* _WHAT TO WORK ON_:
Look through the lines below, find those with the word "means", and copy them.

[INPUT FOR THIS TASK — start]

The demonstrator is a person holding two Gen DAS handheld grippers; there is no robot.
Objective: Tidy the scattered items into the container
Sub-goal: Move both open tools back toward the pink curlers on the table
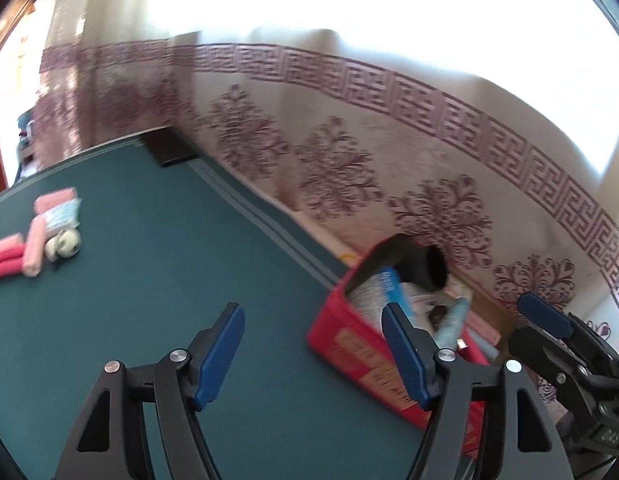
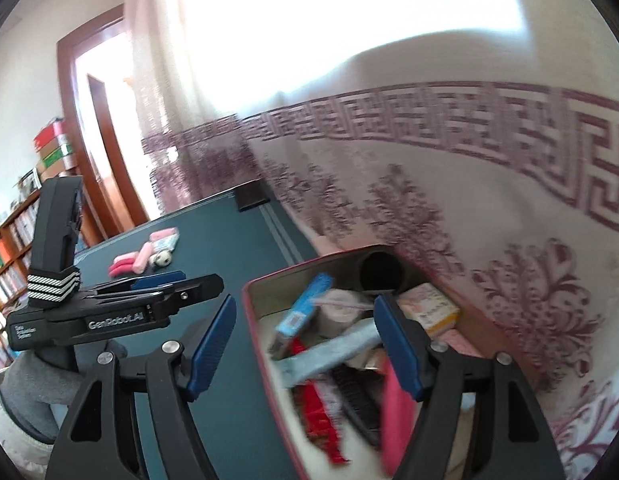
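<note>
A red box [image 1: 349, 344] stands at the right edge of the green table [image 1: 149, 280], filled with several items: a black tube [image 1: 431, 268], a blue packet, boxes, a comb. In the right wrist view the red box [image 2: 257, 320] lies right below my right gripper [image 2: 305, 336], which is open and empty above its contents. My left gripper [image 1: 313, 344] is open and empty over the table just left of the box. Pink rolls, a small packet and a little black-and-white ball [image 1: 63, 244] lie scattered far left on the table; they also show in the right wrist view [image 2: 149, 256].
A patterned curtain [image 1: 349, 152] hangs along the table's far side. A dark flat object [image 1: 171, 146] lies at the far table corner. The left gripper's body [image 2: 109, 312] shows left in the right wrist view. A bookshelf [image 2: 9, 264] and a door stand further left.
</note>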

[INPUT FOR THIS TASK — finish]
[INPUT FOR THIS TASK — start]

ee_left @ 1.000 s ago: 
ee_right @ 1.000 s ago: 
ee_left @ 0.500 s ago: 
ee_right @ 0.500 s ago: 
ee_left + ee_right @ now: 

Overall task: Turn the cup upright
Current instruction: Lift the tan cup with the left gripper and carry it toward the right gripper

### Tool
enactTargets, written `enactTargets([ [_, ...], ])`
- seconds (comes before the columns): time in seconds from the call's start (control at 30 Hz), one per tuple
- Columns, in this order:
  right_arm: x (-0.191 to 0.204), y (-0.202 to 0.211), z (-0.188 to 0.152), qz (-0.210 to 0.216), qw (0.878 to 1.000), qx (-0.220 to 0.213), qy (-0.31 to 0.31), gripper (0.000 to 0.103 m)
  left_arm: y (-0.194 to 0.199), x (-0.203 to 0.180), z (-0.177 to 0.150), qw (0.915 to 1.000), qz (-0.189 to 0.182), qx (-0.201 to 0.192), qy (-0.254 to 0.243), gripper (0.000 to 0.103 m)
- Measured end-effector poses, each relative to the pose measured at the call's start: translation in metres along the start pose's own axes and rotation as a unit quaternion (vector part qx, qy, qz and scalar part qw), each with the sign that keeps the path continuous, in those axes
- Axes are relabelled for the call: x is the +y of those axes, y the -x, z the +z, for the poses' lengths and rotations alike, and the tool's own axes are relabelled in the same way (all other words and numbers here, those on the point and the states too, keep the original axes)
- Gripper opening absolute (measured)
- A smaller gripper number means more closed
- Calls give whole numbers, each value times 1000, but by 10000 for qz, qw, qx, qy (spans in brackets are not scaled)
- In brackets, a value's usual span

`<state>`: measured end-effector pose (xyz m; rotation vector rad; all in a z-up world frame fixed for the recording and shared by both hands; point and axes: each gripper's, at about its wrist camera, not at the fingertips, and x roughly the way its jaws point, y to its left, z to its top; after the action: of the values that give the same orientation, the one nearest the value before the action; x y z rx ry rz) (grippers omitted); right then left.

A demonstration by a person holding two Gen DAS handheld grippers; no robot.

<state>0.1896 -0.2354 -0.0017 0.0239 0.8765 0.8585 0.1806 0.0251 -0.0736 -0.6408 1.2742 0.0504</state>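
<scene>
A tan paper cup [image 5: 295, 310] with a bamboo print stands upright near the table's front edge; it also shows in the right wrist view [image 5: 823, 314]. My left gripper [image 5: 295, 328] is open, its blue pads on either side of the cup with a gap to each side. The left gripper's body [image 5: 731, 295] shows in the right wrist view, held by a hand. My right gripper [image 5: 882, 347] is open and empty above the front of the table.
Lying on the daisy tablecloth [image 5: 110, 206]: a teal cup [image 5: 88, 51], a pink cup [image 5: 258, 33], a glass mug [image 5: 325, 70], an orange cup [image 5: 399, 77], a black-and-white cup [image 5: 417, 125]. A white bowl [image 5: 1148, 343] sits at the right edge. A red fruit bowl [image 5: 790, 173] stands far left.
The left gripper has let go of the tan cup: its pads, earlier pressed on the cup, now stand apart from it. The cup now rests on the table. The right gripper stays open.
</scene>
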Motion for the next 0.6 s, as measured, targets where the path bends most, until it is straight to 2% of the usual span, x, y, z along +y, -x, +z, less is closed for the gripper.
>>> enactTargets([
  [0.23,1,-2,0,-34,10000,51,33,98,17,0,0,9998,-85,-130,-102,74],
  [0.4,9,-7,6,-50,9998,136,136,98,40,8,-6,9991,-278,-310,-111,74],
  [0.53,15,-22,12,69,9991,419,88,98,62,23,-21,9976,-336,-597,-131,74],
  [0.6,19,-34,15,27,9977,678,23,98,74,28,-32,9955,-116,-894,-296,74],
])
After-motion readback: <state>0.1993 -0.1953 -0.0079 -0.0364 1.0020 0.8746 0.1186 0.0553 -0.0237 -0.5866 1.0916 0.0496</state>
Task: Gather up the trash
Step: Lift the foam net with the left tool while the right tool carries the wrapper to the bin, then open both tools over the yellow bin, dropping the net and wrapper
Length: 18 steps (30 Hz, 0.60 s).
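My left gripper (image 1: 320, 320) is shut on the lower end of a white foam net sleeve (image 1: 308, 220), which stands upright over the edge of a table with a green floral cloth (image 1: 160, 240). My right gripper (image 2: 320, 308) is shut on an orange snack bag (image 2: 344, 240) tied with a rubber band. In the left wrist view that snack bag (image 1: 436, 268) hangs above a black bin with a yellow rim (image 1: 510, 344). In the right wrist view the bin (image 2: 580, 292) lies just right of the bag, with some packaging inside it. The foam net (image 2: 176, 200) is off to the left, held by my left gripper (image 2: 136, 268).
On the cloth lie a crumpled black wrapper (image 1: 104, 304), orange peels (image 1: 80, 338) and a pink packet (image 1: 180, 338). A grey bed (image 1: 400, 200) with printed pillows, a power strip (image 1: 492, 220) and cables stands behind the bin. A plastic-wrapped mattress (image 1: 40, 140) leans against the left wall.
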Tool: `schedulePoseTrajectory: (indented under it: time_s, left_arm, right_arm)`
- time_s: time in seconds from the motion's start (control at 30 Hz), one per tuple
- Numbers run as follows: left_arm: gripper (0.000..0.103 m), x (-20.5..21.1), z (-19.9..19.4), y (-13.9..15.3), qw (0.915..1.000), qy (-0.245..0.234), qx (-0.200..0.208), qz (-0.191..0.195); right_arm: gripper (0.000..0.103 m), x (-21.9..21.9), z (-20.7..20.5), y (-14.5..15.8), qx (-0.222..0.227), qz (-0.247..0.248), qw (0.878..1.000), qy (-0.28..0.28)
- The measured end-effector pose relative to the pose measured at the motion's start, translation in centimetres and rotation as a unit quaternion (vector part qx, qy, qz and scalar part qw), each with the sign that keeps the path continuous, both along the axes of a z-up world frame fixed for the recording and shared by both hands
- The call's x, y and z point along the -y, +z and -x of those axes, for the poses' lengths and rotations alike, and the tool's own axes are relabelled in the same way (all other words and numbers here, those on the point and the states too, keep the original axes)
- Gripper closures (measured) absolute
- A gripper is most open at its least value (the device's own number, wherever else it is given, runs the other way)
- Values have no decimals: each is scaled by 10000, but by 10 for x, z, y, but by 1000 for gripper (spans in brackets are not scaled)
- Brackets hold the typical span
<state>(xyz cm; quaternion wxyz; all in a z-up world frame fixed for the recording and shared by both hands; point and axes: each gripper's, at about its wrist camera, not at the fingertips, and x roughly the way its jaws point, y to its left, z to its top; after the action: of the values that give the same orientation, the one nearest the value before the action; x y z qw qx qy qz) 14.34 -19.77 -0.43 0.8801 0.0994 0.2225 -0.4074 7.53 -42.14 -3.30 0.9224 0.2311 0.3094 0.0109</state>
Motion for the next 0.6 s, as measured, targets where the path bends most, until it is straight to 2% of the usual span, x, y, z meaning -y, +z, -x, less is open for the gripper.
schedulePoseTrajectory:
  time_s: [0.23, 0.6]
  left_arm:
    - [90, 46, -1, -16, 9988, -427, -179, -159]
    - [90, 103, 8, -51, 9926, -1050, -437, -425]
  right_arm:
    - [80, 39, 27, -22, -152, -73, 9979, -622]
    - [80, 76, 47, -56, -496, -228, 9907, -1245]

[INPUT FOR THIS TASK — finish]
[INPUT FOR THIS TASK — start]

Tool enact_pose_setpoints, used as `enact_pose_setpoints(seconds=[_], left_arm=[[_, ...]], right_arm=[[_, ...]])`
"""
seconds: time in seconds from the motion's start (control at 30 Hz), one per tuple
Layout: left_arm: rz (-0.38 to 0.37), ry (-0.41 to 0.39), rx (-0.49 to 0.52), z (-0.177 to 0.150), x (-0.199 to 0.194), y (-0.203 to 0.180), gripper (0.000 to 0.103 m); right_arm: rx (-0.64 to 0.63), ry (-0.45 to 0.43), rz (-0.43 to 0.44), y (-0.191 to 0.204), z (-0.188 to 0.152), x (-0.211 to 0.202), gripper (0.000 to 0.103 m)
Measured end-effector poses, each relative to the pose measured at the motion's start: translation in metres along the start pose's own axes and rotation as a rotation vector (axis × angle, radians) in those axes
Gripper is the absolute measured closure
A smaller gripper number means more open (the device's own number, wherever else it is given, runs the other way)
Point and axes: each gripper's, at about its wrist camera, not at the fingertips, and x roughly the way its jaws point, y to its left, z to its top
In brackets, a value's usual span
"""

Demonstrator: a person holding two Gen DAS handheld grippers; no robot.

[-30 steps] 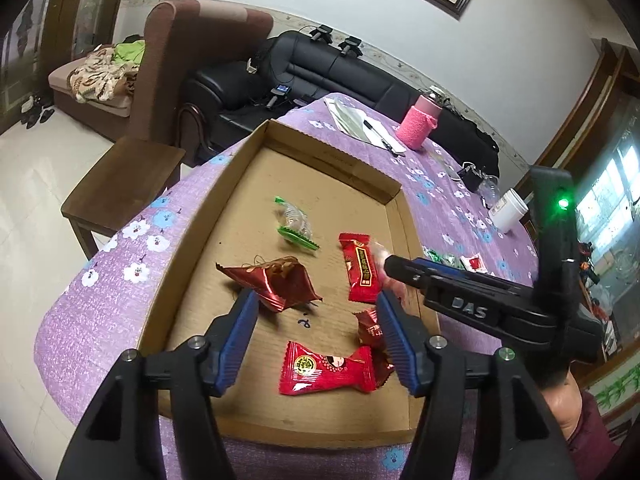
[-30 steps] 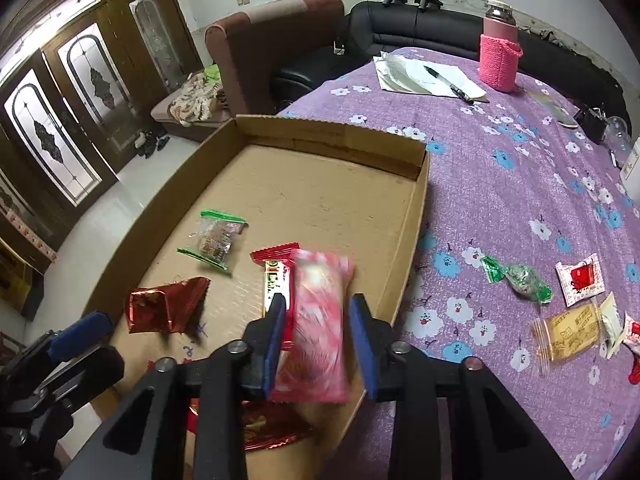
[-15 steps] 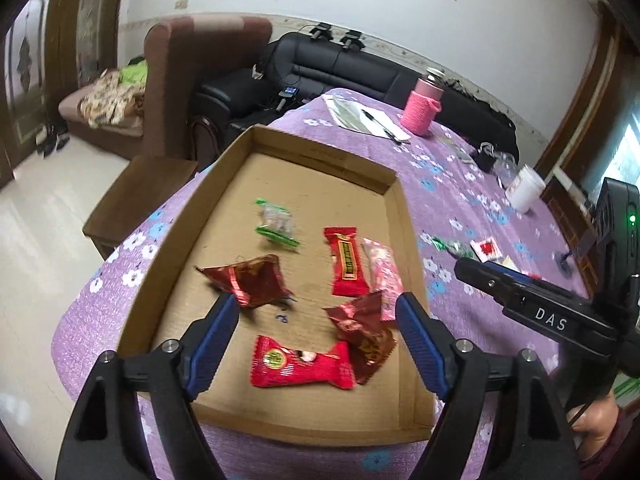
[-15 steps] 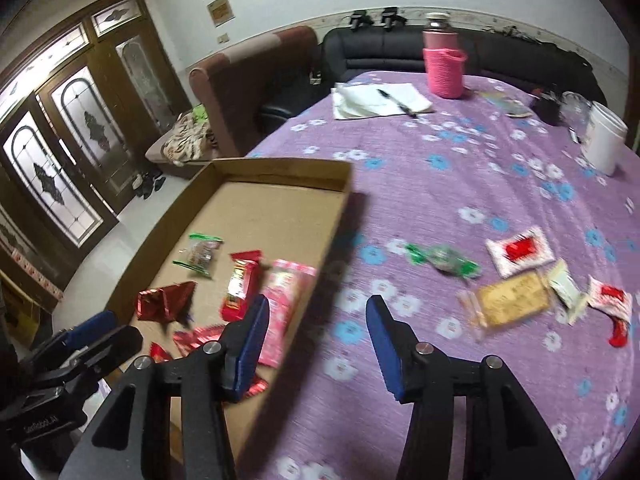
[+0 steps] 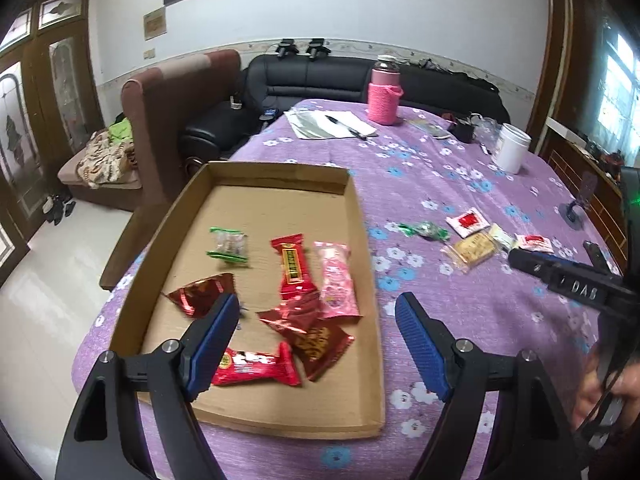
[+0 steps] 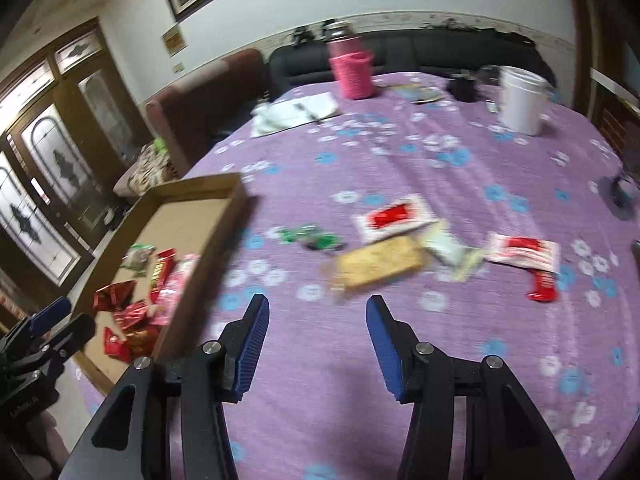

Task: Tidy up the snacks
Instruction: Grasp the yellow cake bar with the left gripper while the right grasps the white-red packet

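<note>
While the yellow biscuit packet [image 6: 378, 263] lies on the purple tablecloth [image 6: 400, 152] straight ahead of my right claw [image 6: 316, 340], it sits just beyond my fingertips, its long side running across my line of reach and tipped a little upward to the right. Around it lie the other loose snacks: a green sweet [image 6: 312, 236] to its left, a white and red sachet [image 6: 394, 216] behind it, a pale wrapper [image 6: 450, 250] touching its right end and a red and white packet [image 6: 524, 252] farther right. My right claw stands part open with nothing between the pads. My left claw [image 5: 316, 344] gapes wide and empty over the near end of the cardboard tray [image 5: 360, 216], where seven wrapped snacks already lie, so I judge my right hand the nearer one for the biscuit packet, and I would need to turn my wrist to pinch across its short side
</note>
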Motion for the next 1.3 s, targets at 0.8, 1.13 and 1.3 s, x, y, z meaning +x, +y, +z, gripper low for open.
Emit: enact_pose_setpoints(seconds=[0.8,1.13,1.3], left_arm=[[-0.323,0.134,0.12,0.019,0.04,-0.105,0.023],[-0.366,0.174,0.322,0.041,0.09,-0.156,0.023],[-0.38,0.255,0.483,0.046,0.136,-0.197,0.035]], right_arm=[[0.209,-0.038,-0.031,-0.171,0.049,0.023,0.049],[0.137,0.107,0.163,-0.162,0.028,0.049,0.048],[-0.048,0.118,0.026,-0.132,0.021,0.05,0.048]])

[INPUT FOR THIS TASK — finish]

* _RESULT BELOW_:
- A smaller gripper number means more closed
A smaller gripper number means more open (the device's own number, wherever else it is given, runs the other way)

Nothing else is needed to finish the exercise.